## Assignment
Whenever a line below holds the word "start", copy that line.

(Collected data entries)
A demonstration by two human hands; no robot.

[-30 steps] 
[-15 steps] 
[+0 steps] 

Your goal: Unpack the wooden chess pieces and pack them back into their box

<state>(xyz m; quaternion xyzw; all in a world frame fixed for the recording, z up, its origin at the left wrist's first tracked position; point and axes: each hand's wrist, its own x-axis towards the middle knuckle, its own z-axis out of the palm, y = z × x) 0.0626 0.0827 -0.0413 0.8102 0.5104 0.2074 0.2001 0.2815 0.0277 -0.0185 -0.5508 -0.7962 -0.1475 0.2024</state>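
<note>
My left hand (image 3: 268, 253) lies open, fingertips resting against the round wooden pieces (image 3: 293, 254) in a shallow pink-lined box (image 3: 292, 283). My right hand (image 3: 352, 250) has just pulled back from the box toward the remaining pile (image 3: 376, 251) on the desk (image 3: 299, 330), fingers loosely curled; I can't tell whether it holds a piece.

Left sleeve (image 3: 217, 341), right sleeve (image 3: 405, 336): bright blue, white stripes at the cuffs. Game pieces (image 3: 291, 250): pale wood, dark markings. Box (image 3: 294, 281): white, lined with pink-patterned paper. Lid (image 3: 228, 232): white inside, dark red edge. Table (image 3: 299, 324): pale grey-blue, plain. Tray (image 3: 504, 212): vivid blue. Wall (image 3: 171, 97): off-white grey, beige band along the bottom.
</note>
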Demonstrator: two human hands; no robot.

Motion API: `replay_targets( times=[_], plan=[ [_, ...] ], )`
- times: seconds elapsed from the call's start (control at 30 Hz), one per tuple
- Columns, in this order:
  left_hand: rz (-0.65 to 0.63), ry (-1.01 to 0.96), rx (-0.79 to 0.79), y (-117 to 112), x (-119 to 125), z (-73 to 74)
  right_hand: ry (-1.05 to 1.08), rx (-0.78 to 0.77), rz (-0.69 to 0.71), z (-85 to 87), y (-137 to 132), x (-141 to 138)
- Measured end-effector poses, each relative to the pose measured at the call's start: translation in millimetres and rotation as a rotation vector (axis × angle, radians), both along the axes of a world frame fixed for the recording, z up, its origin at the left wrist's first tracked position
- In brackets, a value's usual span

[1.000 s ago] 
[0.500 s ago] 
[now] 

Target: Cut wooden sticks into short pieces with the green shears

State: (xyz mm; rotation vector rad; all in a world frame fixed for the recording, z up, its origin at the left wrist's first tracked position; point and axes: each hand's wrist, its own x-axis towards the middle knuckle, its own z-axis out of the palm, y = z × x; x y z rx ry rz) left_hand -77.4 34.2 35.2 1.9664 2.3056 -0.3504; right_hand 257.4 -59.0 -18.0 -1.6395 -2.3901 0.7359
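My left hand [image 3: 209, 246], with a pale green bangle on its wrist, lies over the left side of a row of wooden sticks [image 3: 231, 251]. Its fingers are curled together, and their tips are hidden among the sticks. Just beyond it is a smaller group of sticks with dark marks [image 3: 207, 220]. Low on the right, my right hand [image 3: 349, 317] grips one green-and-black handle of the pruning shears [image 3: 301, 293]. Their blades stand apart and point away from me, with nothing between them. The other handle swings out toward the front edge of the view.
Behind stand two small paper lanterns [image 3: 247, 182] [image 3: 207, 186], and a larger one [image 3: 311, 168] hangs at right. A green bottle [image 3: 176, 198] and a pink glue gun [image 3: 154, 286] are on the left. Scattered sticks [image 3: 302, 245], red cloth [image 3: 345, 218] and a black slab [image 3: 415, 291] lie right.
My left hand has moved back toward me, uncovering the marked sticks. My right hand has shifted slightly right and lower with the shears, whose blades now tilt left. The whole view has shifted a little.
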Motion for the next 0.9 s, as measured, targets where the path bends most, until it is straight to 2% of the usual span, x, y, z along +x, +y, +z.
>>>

## Solution for this problem
- times: seconds elapsed from the call's start (control at 30 Hz), one per tuple
- Measured end-effector poses, each relative to the pose measured at the call's start: translation in millimetres and rotation as a rotation vector (axis × angle, radians), both along the axes of a world frame fixed for the recording, z up, its origin at the left wrist's first tracked position

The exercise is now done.